What this task involves:
Restate the listing exactly and in full.

Dataset extract:
● ● ● ●
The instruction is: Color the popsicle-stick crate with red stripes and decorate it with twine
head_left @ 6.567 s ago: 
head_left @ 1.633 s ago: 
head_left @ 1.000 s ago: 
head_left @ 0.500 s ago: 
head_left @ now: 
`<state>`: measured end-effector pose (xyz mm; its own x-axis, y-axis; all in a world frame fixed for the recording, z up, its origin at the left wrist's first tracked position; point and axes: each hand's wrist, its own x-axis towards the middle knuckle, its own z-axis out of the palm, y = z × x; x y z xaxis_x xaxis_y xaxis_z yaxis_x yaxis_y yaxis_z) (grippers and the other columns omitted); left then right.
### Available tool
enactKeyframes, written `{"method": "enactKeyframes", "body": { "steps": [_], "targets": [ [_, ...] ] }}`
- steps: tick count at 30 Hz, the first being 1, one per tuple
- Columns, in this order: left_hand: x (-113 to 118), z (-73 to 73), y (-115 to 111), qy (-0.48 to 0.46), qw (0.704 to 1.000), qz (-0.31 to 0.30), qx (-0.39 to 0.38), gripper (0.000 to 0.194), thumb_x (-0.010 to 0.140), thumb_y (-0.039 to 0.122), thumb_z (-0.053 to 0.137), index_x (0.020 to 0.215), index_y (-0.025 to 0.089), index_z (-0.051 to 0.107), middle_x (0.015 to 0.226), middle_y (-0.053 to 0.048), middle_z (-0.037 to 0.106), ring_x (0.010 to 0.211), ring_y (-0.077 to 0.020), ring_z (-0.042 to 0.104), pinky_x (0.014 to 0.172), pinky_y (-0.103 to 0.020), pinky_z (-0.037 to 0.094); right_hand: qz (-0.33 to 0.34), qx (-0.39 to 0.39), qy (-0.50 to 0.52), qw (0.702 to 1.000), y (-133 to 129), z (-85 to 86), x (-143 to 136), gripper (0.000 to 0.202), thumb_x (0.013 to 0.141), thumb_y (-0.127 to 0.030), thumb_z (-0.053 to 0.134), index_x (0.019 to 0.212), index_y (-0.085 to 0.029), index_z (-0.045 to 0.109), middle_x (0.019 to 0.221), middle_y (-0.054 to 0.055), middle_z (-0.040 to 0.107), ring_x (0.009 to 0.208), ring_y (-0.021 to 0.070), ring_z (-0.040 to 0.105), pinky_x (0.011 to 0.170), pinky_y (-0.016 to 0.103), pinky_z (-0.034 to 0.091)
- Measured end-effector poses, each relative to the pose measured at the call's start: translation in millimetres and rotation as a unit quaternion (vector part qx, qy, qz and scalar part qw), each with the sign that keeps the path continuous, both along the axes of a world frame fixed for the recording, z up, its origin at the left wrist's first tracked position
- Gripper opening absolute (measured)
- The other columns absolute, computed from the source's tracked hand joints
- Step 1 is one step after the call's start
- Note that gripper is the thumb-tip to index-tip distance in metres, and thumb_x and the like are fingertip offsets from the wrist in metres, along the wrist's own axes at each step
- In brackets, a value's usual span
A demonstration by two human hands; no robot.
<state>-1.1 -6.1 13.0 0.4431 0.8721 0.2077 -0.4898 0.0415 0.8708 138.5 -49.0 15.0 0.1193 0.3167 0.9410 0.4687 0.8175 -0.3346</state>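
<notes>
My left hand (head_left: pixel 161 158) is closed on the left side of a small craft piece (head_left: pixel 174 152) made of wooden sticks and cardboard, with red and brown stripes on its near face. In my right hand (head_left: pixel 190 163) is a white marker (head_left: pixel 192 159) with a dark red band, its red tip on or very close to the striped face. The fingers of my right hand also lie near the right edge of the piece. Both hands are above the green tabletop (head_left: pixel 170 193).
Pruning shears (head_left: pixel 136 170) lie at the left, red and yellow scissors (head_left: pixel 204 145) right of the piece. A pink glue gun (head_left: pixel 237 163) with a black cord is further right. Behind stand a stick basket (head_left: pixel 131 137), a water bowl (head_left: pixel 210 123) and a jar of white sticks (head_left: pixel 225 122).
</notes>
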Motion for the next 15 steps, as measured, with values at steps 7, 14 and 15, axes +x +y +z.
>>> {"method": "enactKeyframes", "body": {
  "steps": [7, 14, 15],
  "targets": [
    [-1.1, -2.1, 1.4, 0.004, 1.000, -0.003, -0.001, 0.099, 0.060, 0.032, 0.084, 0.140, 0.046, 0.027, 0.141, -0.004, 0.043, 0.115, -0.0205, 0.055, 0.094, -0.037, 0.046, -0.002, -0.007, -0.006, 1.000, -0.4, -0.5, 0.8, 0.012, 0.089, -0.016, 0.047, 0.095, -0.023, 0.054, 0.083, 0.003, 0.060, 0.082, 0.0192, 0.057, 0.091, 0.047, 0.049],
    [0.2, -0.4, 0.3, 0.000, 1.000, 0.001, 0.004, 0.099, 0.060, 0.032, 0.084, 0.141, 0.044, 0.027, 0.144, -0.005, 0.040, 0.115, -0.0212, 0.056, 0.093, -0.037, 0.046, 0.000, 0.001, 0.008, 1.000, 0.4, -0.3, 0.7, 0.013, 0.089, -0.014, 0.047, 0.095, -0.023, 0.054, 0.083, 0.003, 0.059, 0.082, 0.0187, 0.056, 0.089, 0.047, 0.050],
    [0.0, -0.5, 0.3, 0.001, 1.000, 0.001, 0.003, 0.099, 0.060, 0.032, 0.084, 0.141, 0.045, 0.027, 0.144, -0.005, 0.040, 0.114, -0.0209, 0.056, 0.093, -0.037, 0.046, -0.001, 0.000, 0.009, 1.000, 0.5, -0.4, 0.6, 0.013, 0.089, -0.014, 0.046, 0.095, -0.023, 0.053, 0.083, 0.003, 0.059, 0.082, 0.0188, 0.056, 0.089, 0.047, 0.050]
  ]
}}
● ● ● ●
Output:
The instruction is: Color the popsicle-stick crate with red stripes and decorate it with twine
head_left @ 6.567 s ago: 
head_left @ 1.633 s ago: 
head_left @ 1.000 s ago: 
head_left @ 0.500 s ago: 
head_left @ now: 
`<state>`: measured end-effector pose (xyz mm; its own x-axis, y-axis; all in a world frame fixed for the recording, z up, its origin at the left wrist's first tracked position; point and axes: each hand's wrist, its own x-axis towards the middle knuckle, its own z-axis out of the palm, y = z × x; x y z xaxis_x xaxis_y xaxis_z yaxis_x yaxis_y yaxis_z) (grippers and the other columns omitted); left then right.
### Available tool
enactKeyframes, written `{"method": "enactKeyframes", "body": { "steps": [_], "targets": [ [_, ...] ] }}`
- steps: tick count at 30 Hz, the first being 1, one per tuple
- Columns, in this order: left_hand: x (-113 to 118), z (-73 to 73), y (-115 to 111), qy (-0.48 to 0.46), qw (0.704 to 1.000), qz (-0.31 to 0.30), qx (-0.39 to 0.38), gripper (0.000 to 0.194), thumb_x (-0.010 to 0.140), thumb_y (-0.039 to 0.122), thumb_z (-0.053 to 0.137), index_x (0.020 to 0.215), index_y (-0.025 to 0.089), index_z (-0.051 to 0.107), middle_x (0.015 to 0.226), middle_y (-0.053 to 0.048), middle_z (-0.037 to 0.106), ring_x (0.010 to 0.211), ring_y (-0.077 to 0.020), ring_z (-0.042 to 0.104), pinky_x (0.014 to 0.172), pinky_y (-0.103 to 0.020), pinky_z (-0.037 to 0.094); right_hand: qz (-0.33 to 0.34), qx (-0.39 to 0.39), qy (-0.50 to 0.52), qw (0.702 to 1.000), y (-133 to 129), z (-85 to 86), x (-143 to 136), gripper (0.000 to 0.202), thumb_x (0.013 to 0.141), thumb_y (-0.127 to 0.030), thumb_z (-0.053 to 0.134), index_x (0.019 to 0.212), index_y (-0.085 to 0.029), index_z (-0.045 to 0.109), middle_x (0.019 to 0.221), middle_y (-0.054 to 0.055), middle_z (-0.040 to 0.107), ring_x (0.009 to 0.208), ring_y (-0.021 to 0.070), ring_z (-0.040 to 0.105), pinky_x (0.011 to 0.170), pinky_y (-0.016 to 0.103), pinky_z (-0.034 to 0.091)
- Measured end-effector poses, each relative to the pose measured at the call's start: translation in millimetres and rotation as a unit quaternion (vector part qx, qy, qz and scalar part qw), each with the sign that keeps the path continuous, both along the axes of a world frame fixed for the recording, z up, its origin at the left wrist's first tracked position
- Gripper opening absolute (measured)
- The other columns absolute, computed from the source's tracked hand joints
- Step 1 is one step after the call's start
- Note that gripper is the thumb-tip to index-tip distance in metres, and thumb_x and the like are fingertip offsets from the wrist in metres, along the wrist's own axes at each step
- In brackets, a value's usual span
A demonstration by two human hands; no robot.
<state>-1.1 -6.1 13.0 0.4431 0.8721 0.2077 -0.4898 0.0415 0.8708 138.5 -49.0 15.0 0.1193 0.3167 0.9410 0.4687 0.8175 -0.3346</state>
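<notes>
My left hand (head_left: pixel 161 158) is closed on the left side of a small craft piece (head_left: pixel 174 152) made of wooden sticks and cardboard, with red and brown stripes on its near face. In my right hand (head_left: pixel 190 163) is a white marker (head_left: pixel 192 159) with a dark red band, its red tip on or very close to the striped face. The fingers of my right hand also lie near the right edge of the piece. Both hands are above the green tabletop (head_left: pixel 170 193).
Pruning shears (head_left: pixel 136 170) lie at the left, red and yellow scissors (head_left: pixel 204 145) right of the piece. A pink glue gun (head_left: pixel 237 163) with a black cord is further right. Behind stand a stick basket (head_left: pixel 131 137), a water bowl (head_left: pixel 210 123) and a jar of white sticks (head_left: pixel 225 122).
</notes>
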Motion for the next 15 steps, as measured, with values at steps 7, 14 and 15, axes +x +y +z.
>>> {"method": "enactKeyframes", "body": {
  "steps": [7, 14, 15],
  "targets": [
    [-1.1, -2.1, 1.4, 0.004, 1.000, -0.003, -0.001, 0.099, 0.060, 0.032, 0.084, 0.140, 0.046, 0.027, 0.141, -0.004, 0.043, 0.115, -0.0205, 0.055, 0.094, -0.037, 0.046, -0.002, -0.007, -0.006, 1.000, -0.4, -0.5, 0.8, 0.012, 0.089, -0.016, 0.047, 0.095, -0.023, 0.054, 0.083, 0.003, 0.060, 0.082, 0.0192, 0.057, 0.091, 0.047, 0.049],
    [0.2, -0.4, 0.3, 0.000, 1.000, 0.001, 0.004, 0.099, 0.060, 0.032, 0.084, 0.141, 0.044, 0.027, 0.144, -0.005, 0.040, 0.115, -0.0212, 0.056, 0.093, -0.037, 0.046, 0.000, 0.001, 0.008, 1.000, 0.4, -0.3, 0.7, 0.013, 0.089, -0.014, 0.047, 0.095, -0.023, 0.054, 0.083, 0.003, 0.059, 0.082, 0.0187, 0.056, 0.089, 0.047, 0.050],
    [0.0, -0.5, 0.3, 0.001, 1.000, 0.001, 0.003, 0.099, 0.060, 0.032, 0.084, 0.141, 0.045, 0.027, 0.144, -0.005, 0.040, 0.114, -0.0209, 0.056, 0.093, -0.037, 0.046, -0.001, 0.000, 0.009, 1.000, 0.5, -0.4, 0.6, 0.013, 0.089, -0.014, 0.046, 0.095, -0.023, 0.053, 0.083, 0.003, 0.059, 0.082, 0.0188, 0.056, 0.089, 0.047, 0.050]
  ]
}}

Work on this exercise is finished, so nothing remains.